▶ _Work instruction_:
Each line below is to be copied exactly as it appears.

▶ _Data section_:
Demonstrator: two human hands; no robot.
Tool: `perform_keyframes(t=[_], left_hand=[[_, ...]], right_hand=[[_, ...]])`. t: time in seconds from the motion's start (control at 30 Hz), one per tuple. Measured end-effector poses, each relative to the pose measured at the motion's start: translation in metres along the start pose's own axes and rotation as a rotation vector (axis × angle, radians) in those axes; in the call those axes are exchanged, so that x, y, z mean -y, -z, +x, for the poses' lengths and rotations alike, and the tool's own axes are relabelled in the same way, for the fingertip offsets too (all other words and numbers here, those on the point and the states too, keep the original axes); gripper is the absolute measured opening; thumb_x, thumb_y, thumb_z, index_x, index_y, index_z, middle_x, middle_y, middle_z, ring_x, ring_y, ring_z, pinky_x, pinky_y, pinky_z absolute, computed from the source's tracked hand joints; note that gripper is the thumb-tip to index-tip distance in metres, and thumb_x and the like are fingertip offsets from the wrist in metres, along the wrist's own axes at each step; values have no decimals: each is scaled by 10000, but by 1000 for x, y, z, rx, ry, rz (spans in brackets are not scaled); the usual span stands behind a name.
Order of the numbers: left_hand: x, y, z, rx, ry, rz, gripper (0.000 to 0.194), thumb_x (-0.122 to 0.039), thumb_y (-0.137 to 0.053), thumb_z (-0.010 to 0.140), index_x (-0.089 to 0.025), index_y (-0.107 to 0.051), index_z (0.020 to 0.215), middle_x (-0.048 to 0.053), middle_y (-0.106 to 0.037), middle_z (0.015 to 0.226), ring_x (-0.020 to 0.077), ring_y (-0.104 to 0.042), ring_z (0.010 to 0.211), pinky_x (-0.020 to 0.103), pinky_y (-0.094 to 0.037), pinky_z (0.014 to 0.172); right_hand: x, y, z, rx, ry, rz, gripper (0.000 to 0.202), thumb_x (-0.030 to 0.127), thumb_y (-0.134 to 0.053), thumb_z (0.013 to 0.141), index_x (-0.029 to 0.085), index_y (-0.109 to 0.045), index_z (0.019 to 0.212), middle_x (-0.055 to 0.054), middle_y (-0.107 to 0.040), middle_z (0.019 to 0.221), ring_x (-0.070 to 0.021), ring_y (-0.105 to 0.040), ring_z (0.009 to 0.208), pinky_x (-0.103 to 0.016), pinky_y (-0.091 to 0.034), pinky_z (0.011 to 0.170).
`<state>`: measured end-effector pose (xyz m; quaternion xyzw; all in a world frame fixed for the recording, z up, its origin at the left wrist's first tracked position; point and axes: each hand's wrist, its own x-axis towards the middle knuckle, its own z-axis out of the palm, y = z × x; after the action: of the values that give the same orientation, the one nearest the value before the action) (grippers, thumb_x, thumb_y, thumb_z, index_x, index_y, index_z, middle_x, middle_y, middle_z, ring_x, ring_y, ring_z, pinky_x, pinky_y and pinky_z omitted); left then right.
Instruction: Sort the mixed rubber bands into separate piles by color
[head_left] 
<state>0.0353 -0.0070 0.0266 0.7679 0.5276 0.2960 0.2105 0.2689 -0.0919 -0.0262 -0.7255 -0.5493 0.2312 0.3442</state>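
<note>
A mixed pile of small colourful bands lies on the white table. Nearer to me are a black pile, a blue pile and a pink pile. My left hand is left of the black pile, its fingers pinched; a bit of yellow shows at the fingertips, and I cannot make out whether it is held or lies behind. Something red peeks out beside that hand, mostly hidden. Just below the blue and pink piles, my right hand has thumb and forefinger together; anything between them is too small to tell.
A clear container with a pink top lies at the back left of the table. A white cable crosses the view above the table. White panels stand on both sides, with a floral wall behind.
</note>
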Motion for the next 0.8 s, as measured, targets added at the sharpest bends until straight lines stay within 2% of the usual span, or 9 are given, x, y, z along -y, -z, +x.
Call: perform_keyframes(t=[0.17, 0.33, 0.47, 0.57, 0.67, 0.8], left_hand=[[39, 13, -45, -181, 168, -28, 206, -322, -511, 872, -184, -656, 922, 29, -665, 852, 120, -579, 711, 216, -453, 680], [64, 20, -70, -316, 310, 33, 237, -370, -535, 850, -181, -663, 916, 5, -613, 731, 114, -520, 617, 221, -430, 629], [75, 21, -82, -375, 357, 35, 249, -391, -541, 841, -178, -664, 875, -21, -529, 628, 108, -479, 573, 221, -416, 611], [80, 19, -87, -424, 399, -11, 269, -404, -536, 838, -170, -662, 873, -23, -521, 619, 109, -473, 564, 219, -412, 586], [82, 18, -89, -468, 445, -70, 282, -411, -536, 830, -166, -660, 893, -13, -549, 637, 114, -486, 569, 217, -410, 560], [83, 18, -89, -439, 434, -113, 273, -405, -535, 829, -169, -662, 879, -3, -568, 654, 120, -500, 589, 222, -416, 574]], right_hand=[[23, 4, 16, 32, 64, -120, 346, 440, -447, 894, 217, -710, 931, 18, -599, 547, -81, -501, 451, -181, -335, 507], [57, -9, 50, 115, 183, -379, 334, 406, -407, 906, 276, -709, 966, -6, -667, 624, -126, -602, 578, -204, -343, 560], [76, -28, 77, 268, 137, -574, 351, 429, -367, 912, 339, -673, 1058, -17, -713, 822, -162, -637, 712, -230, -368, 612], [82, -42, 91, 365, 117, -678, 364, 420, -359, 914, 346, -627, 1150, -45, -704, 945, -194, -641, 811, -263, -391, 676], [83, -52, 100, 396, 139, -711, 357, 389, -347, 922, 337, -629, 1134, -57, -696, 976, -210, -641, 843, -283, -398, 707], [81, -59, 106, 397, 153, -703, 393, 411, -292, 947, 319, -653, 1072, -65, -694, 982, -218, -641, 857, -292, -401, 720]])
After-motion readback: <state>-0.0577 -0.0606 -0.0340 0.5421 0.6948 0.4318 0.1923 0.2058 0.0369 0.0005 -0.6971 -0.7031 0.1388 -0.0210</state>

▶ _Output below_:
Demonstrator: two human hands; no robot.
Tool: `perform_keyframes(t=[_], left_hand=[[_, ...]], right_hand=[[_, ...]])`. t: time in seconds from the motion's start (control at 30 Hz), one per tuple. Measured end-effector poses, each relative to the pose measured at the motion's start: translation in metres along the start pose's own axes and rotation as a rotation vector (axis × angle, radians) in those axes; in the call those axes are exchanged, so that x, y, z mean -y, -z, +x, for the poses' lengths and rotations alike, and the tool's own axes are relabelled in the same way, for the fingertip offsets too (all other words and numbers here, those on the point and the states too, keep the original axes); gripper is the absolute measured opening; thumb_x, thumb_y, thumb_z, index_x, index_y, index_z, middle_x, middle_y, middle_z, ring_x, ring_y, ring_z, pinky_x, pinky_y, pinky_z absolute, computed from the source's tracked hand joints; note that gripper is the thumb-tip to index-tip distance in metres, and thumb_x and the like are fingertip offsets from the wrist in metres, along the wrist's own axes at each step; values have no decimals: each is scaled by 10000, but by 1000 for x, y, z, rx, ry, rz (spans in brackets are not scaled); the usual span stands behind a name.
Order of the numbers: left_hand: x, y, z, rx, ry, rz, gripper (0.000 to 0.194), thumb_x (-0.122 to 0.039), thumb_y (-0.137 to 0.053), thumb_z (-0.010 to 0.140), index_x (-0.089 to 0.025), index_y (-0.107 to 0.051), index_z (0.020 to 0.215), middle_x (-0.048 to 0.053), middle_y (-0.106 to 0.037), middle_z (0.015 to 0.226), ring_x (-0.020 to 0.077), ring_y (-0.104 to 0.042), ring_z (0.010 to 0.211), pinky_x (-0.020 to 0.103), pinky_y (-0.094 to 0.037), pinky_z (0.014 to 0.172); right_hand: x, y, z, rx, ry, rz, gripper (0.000 to 0.202), thumb_x (-0.030 to 0.127), thumb_y (-0.134 to 0.053), thumb_z (0.013 to 0.141), index_x (-0.029 to 0.085), index_y (-0.109 to 0.045), index_z (0.019 to 0.212), middle_x (-0.055 to 0.054), middle_y (-0.107 to 0.040), middle_z (0.019 to 0.221), ring_x (-0.070 to 0.021), ring_y (-0.105 to 0.040), ring_z (0.009 to 0.208), pinky_x (-0.103 to 0.016), pinky_y (-0.091 to 0.034), pinky_z (0.011 to 0.170).
`<state>`: measured end-effector pose (xyz m; quaternion xyzw; all in a world frame fixed for the recording, z up, its origin at the left wrist's first tracked position; point and axes: each hand's wrist, its own x-axis towards the middle knuckle, its own z-axis out of the palm, y = z × x; after the action: of the values that give the same orientation, the one nearest the value before the action) (grippers, thumb_x, thumb_y, thumb_z, index_x, index_y, index_z, middle_x, middle_y, middle_z, ring_x, ring_y, ring_z, pinky_x, pinky_y and pinky_z omitted); left then right.
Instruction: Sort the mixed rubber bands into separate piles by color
[head_left] 
<state>0.0353 -0.0070 0.0266 0.7679 0.5276 0.2960 0.2105 0.2689 -0.0919 -0.0262 -0.7255 -0.5493 0.2312 0.3442</state>
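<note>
A mixed pile of small colourful bands lies on the white table. Nearer to me are a black pile, a blue pile and a pink pile. My left hand is left of the black pile, its fingers pinched; a bit of yellow shows at the fingertips, and I cannot make out whether it is held or lies behind. Something red peeks out beside that hand, mostly hidden. Just below the blue and pink piles, my right hand has thumb and forefinger together; anything between them is too small to tell.
A clear container with a pink top lies at the back left of the table. A white cable crosses the view above the table. White panels stand on both sides, with a floral wall behind.
</note>
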Motion for the next 0.8 s, as measured, targets added at the sharpest bends until straight lines stay within 2% of the usual span, or 9 are given, x, y, z along -y, -z, +x.
Call: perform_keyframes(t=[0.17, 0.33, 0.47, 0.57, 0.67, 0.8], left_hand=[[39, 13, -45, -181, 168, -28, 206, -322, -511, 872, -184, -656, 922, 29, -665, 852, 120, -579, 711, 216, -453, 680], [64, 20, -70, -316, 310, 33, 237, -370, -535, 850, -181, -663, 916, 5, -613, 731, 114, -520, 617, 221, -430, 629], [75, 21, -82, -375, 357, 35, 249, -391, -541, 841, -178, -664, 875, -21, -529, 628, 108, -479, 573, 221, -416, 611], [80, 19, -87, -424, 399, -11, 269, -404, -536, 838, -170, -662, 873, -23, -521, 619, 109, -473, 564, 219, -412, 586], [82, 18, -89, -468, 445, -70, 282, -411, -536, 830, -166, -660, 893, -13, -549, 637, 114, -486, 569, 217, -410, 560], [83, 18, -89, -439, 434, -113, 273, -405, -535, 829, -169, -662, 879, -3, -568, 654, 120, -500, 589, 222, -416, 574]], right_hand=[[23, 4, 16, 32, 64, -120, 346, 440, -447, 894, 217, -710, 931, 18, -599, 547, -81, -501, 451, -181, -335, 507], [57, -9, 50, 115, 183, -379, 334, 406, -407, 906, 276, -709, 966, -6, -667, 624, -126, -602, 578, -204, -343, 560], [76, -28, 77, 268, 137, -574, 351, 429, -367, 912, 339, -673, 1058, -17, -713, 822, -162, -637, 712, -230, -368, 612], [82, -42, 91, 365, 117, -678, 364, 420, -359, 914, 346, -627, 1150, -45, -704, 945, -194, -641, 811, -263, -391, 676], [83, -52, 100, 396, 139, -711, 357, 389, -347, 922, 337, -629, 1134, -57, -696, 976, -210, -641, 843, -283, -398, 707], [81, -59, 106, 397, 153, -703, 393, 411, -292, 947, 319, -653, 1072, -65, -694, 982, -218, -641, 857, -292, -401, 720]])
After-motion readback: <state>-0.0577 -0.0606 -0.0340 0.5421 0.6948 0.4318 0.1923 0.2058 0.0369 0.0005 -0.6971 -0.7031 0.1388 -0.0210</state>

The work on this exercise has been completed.